▸ **Supplied information**:

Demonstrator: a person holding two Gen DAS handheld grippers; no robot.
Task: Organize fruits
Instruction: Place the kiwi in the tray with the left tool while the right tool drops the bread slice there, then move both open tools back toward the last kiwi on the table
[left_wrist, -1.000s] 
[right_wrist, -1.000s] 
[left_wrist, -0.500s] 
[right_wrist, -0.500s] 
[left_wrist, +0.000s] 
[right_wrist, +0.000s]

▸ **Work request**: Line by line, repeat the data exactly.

▸ **Result below**:
Demonstrator: a person holding two Gen DAS handheld grippers; no robot.
Task: Organize fruits
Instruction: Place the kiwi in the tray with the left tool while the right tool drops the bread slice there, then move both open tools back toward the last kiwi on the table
[left_wrist, -1.000s] 
[right_wrist, -1.000s] 
[left_wrist, -0.500s] 
[right_wrist, -0.500s] 
[left_wrist, +0.000s] 
[right_wrist, +0.000s]

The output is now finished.